* What is needed
Your output should be the lines from the start of the data through the line containing "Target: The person", exactly and nothing more.

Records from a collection
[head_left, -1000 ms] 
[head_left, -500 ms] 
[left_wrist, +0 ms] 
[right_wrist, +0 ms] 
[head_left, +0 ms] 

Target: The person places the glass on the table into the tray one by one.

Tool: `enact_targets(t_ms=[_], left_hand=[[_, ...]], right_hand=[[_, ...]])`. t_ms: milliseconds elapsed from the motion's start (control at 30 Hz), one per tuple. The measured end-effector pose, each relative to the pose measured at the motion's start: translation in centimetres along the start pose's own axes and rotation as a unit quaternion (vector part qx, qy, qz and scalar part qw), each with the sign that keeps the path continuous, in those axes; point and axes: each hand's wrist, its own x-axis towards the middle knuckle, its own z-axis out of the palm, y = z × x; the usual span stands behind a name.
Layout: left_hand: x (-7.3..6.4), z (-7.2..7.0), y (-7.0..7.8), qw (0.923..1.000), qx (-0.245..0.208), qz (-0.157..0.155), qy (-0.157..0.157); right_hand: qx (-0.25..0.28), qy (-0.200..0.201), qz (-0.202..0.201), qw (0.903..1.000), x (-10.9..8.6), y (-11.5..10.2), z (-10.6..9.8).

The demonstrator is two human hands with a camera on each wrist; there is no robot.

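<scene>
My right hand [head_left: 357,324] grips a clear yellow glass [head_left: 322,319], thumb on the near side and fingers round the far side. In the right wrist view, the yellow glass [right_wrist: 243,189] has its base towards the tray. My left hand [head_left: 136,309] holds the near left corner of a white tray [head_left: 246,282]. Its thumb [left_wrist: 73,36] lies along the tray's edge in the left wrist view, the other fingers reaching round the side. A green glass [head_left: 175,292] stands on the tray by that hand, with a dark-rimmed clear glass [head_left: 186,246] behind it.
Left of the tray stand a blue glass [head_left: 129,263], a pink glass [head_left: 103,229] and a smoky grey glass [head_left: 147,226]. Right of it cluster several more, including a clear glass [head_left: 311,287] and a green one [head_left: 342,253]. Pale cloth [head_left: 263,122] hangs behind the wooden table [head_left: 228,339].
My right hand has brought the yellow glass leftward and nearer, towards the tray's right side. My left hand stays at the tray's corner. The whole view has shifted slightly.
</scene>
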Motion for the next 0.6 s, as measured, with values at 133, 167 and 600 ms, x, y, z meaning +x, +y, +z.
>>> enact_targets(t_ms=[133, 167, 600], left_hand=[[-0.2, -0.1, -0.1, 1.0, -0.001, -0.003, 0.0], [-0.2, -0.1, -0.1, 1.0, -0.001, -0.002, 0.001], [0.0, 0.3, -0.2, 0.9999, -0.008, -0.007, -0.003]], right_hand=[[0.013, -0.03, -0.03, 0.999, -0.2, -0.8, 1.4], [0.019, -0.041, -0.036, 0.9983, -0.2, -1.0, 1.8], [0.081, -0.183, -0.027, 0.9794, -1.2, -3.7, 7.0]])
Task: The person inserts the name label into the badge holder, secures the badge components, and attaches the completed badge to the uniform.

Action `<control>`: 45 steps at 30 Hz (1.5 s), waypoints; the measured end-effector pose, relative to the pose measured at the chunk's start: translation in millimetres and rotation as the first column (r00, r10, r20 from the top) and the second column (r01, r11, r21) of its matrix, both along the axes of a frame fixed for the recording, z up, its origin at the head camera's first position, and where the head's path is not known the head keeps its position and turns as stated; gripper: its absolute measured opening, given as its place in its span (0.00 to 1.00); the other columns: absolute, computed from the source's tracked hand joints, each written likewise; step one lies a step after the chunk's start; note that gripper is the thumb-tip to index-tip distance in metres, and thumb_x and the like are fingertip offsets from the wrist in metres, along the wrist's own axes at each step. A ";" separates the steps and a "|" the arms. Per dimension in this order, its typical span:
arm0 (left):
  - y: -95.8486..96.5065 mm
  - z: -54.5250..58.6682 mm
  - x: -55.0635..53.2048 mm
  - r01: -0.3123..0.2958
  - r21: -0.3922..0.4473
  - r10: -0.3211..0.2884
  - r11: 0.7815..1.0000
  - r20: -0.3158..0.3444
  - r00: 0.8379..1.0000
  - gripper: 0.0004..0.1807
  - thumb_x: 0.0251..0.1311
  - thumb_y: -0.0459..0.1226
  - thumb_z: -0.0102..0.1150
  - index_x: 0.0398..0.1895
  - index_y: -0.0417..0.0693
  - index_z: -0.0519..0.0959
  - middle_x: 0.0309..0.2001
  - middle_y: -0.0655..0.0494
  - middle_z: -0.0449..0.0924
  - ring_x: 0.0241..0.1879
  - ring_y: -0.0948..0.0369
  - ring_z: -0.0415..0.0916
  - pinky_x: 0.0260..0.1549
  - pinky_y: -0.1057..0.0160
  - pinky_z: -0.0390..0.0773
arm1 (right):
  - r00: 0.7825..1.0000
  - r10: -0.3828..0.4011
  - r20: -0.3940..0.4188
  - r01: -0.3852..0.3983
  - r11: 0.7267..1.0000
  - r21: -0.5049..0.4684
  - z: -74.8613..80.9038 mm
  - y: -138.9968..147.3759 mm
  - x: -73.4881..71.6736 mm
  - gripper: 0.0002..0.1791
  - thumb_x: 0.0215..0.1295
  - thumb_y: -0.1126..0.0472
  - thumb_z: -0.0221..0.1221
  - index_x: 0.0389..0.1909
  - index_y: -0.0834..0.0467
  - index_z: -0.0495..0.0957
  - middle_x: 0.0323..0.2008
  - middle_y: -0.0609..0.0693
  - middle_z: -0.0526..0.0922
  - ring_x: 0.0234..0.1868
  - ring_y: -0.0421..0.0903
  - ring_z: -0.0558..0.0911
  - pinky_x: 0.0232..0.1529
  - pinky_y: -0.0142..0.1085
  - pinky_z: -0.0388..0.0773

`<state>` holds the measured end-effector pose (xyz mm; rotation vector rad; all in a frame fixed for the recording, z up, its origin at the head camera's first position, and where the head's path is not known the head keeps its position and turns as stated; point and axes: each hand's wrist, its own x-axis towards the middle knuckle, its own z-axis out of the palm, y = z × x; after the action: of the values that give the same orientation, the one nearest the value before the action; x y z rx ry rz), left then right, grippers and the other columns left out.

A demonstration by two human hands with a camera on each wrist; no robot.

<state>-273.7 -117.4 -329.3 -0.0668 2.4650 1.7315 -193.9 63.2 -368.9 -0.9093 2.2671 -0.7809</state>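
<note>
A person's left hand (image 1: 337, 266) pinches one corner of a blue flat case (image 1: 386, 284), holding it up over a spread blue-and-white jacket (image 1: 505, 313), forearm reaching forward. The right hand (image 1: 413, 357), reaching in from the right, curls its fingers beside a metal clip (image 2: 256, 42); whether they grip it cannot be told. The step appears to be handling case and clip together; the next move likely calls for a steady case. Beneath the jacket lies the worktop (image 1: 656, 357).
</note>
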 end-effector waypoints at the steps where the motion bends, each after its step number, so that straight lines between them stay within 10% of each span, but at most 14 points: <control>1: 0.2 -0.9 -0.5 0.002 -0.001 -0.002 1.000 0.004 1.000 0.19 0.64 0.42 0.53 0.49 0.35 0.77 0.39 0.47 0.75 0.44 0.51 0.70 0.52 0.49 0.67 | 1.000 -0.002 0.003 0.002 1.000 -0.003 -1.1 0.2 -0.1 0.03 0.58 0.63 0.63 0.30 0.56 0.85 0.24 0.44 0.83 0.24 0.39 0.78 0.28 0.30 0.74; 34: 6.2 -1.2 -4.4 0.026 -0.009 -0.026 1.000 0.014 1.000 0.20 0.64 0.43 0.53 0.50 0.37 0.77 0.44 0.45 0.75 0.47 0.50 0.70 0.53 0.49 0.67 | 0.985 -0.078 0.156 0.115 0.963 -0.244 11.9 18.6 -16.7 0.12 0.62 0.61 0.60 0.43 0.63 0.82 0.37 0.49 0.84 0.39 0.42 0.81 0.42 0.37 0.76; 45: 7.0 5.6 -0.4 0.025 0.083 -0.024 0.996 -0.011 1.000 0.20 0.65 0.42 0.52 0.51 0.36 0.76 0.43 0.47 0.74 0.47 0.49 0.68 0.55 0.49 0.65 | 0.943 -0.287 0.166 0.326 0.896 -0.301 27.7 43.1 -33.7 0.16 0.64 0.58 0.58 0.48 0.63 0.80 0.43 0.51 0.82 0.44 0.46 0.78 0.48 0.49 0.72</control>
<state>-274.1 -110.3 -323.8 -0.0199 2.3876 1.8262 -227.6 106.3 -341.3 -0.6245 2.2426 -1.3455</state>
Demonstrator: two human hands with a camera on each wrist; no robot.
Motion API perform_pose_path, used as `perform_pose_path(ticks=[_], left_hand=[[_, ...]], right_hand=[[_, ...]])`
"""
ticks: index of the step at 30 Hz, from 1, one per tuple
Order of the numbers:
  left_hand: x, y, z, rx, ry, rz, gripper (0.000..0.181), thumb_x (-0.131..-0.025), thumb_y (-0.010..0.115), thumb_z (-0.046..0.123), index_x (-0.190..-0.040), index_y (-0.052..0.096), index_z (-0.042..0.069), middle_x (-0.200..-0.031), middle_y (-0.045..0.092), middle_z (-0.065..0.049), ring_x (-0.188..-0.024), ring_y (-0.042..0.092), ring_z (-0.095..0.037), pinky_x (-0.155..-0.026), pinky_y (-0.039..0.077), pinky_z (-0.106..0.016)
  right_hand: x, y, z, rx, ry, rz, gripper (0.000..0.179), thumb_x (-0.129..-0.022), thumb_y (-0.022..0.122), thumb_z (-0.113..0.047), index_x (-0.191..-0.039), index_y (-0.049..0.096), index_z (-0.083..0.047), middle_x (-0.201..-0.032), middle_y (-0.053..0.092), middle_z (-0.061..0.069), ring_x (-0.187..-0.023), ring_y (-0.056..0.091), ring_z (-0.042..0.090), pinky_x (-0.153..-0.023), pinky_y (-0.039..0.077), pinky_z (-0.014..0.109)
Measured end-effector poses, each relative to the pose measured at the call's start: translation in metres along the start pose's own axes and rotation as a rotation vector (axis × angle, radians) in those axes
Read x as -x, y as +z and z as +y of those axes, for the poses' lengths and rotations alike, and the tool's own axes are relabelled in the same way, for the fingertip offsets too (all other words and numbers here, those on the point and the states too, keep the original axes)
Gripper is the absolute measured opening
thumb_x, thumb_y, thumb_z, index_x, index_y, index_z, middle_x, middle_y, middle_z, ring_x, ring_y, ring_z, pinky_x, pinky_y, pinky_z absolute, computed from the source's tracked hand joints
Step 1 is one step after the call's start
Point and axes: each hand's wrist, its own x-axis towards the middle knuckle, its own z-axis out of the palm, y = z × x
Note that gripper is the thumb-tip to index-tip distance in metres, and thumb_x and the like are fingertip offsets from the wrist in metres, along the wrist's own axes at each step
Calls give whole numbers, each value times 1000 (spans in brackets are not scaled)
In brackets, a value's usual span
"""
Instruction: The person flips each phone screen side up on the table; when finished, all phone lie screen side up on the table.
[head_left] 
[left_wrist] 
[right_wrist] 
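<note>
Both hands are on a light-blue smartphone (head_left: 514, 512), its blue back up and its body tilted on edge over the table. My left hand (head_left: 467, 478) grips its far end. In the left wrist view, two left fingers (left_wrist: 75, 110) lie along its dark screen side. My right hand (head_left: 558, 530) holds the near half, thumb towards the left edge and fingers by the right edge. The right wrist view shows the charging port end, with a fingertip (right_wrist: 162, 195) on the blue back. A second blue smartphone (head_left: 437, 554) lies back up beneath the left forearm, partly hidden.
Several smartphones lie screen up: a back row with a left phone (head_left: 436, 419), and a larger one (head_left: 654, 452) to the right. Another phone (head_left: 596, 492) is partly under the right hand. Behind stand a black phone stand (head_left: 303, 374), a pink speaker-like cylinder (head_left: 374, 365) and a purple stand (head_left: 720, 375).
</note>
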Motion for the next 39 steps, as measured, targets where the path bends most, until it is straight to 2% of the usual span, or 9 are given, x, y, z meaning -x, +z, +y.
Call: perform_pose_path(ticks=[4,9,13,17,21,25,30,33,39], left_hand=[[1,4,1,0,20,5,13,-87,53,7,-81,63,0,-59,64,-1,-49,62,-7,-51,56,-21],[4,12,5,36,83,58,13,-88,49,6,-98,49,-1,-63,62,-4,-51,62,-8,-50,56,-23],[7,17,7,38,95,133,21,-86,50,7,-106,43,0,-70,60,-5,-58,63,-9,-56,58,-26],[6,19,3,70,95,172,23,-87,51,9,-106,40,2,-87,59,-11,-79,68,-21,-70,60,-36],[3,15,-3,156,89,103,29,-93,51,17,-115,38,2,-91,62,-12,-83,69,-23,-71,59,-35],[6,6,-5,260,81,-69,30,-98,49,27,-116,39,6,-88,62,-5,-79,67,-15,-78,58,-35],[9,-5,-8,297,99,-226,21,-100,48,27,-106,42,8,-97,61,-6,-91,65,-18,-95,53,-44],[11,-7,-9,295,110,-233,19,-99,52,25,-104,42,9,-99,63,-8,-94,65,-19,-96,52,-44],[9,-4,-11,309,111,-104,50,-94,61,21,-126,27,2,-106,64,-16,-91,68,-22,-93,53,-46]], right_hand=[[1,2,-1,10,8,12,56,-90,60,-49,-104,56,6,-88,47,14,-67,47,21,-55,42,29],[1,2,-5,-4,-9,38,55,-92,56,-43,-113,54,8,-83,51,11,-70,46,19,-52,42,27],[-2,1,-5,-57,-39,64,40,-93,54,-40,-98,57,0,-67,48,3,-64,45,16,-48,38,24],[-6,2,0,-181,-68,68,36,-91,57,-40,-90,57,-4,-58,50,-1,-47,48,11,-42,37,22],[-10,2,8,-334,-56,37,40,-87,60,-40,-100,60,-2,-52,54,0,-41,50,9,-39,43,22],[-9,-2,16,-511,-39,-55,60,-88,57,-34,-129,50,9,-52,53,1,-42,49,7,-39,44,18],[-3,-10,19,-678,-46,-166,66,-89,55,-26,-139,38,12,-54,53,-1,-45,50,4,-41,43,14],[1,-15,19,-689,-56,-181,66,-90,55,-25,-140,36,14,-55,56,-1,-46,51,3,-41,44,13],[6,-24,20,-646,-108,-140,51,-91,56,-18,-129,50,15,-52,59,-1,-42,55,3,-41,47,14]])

* Exercise result
[head_left, -1000 ms] 
[head_left, -500 ms] 
[left_wrist, +0 ms] 
[right_wrist, +0 ms] 
[head_left, +0 ms] 

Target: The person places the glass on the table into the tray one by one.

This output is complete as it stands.